EA020274B1 - Hammer mill - Google Patents

Abstract

The invention relates to a hammer mill (10) for feed preparation having milling housing (11) forming a grinding chamber (12) that has two sieve zones (I, II) on a circumferential wall that have sieve perforations of differing diameters and a rotor (20) in the grinding chamber (12), equipped with hammers (19), which can be driven. In order to be able to create feed of varying grain size using one and the same hammer mill without modification steps, according to the invention the rotor (20) can be driven in opposing rotation directions and the hammers (19) each have two impact surfaces (28), of which one (28a) is effective in one rotation direction and the other (28b) is effective in the opposite rotation direction.

Description

The invention relates to a hammer mill for the preparation of food containing the crusher body forming the crusher chamber, which on its peripheral wall is equipped with two sieve zones, which have sieve holes with differently larger hole diameters and mounted in the crusher chamber with the possibility of rotation, equipped with hammers rotor .

Hammer crushers of this type are used in the processing of grain or other agricultural products of plant origin for the production of animal feed. Located on the rotor, driven by the engine, the impact hammers crush the grains, plant parts, etc. in it when they rotate in the crusher chamber. until the crushed product created by this becomes smaller than the diameter of the sieve holes in the corresponding used sieve zone. To obtain a crushed product (grits) with a differently large diameter from ΌΕ 202007014607, it is known to supply a hammer crusher on its circumferential drum wall with at least two sieve zones that have different hole diameters, each of the sieve zones being designed to be closed with the help of closing gates , and during operation, the closing flaps of the zone with the desired hole diameter open, while the other sieve zones remain closed.

Known hammer crusher is well established in the work. However, sometimes it happens that parts of ground grain or the like. stuck in the gaps between the closing gates and the screen zones and make it difficult to securely close or open the gates. Therefore, it is relatively often necessary to clean the hammer mill in these areas from the remnants of cereals.

Often in such hammer crushers there is a need for only two differently large grain sizes for the feed prepared from them. For example, in agricultural enterprises for growing pigs it is required to prepare feed, on the one hand, for piglets, on the other hand, for adult fattened animals, while for piglets a smaller grain size is required, while for fattened animals, feed with a large grain size.

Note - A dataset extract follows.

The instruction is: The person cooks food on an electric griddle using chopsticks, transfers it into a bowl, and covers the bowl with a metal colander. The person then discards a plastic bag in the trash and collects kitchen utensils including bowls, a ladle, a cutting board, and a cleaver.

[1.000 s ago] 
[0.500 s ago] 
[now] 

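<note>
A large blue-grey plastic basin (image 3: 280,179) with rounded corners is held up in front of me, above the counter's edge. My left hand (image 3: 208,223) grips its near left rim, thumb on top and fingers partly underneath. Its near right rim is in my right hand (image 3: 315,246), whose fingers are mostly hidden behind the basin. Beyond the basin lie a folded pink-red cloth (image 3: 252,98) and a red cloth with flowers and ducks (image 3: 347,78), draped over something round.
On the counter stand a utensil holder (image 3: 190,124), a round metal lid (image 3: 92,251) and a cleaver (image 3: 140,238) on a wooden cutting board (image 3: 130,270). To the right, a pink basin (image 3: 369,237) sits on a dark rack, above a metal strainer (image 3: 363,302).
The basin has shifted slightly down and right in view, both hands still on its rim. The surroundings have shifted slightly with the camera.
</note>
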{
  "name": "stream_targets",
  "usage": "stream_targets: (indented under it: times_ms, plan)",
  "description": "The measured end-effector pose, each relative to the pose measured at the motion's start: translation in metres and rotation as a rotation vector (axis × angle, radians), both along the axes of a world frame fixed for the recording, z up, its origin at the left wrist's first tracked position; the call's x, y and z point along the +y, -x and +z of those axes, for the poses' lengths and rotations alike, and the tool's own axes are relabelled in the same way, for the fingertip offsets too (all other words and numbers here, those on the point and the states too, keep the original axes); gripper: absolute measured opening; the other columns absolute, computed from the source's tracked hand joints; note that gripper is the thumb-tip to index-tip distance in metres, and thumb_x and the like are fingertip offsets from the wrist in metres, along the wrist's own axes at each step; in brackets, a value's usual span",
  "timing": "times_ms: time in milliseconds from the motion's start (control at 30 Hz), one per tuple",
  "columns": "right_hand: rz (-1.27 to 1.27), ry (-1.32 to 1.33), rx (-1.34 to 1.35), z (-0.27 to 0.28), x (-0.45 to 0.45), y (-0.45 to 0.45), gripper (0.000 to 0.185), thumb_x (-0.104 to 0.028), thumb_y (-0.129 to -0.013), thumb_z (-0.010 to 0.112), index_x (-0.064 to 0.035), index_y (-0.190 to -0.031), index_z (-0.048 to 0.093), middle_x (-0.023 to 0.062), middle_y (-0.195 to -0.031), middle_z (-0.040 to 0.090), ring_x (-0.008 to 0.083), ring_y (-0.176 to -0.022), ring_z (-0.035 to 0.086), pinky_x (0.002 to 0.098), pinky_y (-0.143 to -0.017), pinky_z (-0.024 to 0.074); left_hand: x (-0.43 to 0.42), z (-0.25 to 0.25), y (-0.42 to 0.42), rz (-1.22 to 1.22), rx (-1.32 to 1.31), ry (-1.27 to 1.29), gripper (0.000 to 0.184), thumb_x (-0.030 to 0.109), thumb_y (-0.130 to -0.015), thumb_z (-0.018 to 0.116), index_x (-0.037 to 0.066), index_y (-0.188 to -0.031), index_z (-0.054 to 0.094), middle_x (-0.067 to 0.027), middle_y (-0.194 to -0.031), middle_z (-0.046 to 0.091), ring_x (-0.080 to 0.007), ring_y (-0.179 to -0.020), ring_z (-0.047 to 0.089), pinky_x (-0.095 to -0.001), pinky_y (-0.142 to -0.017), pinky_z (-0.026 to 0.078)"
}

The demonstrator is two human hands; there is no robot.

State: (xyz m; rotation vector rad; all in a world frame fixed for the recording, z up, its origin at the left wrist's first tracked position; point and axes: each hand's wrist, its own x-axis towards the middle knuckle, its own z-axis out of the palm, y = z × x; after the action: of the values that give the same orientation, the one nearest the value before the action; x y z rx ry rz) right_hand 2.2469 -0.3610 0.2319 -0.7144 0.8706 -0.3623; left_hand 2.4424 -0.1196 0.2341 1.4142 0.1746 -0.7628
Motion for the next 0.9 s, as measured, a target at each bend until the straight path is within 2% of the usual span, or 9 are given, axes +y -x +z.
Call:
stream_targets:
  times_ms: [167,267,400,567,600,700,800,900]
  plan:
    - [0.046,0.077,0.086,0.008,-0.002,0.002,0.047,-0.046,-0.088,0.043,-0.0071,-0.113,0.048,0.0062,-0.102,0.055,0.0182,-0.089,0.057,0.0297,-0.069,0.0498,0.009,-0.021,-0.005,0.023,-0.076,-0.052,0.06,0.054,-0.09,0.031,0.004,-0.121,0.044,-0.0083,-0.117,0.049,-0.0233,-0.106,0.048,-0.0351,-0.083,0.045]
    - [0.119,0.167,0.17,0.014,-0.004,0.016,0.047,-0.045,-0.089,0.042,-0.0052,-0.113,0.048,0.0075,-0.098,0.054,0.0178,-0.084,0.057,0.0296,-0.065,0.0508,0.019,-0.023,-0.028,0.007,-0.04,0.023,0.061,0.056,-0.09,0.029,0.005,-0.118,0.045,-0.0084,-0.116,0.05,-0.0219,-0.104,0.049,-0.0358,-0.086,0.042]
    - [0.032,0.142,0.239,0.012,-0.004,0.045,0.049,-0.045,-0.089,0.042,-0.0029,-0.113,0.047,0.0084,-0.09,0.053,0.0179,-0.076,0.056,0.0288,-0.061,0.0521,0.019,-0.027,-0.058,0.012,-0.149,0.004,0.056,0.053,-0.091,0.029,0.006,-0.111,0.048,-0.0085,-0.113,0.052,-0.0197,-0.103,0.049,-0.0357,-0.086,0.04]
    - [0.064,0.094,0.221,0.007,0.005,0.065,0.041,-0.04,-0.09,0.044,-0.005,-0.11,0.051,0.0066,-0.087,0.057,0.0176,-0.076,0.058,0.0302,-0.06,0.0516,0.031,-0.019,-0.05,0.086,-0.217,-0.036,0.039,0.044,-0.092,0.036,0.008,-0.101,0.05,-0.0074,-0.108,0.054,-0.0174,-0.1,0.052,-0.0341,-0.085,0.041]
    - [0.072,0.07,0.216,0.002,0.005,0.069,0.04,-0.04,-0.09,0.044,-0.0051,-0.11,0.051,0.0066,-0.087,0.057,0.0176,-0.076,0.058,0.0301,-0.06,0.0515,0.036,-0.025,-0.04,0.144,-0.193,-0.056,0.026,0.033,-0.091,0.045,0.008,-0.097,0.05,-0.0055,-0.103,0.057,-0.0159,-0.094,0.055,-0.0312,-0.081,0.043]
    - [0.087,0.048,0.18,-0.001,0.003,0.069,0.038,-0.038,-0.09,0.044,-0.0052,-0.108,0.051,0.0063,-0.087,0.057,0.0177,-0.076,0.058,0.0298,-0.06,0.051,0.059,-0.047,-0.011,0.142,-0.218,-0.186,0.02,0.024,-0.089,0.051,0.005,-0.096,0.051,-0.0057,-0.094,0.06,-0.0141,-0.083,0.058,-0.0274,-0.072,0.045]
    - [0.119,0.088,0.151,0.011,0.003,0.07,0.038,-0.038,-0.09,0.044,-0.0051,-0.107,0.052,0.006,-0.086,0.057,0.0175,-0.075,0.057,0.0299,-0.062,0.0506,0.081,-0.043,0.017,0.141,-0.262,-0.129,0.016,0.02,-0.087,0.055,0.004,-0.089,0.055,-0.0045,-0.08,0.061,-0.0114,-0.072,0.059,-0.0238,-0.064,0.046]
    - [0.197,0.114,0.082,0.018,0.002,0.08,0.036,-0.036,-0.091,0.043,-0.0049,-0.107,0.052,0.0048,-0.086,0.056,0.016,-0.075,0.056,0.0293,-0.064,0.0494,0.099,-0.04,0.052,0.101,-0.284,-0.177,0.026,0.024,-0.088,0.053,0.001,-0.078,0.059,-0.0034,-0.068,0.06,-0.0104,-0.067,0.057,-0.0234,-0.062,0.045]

The objective of the invention is the creation, in particular for such applications, a hammer mill, with which, without conversion, you can create a feed with a small grain size, and feed with a coarser structure.

This problem is solved with the aid of the invention in that the rotor is installed with the possibility of bringing into rotation in opposite directions, and that the hammers are each provided with two impact surfaces, one of which acts in one direction of rotation and the others in the opposite direction of rotation.

Unexpectedly, it was found that the direction of rotation of the rotor of such a hammer crusher equipped with two sieve zones has a decisive influence on the grain structure of the produced feed, since the main part of the sifted material leaving the sieves goes through the sieve zone lying ahead in the direction of rotation. Thus, by changing the direction of rotation of the rotor without additional technical measures, it is possible to specify that most of the ground feed is created with what is required for young piglets or the like. fine structure or food is obtained, which has mostly coarse grinding. Since the hammers each have two impact surfaces, which are preferably located symmetrically relative to each other and thus act equally well in both directions, it is possible by simply switching the direction of rotation to decisively change the degree of grinding of the feed produced without the need to close individual areas with the help of additional technical means. sieve, which, as mentioned above, necessitates frequent cleaning of the machine.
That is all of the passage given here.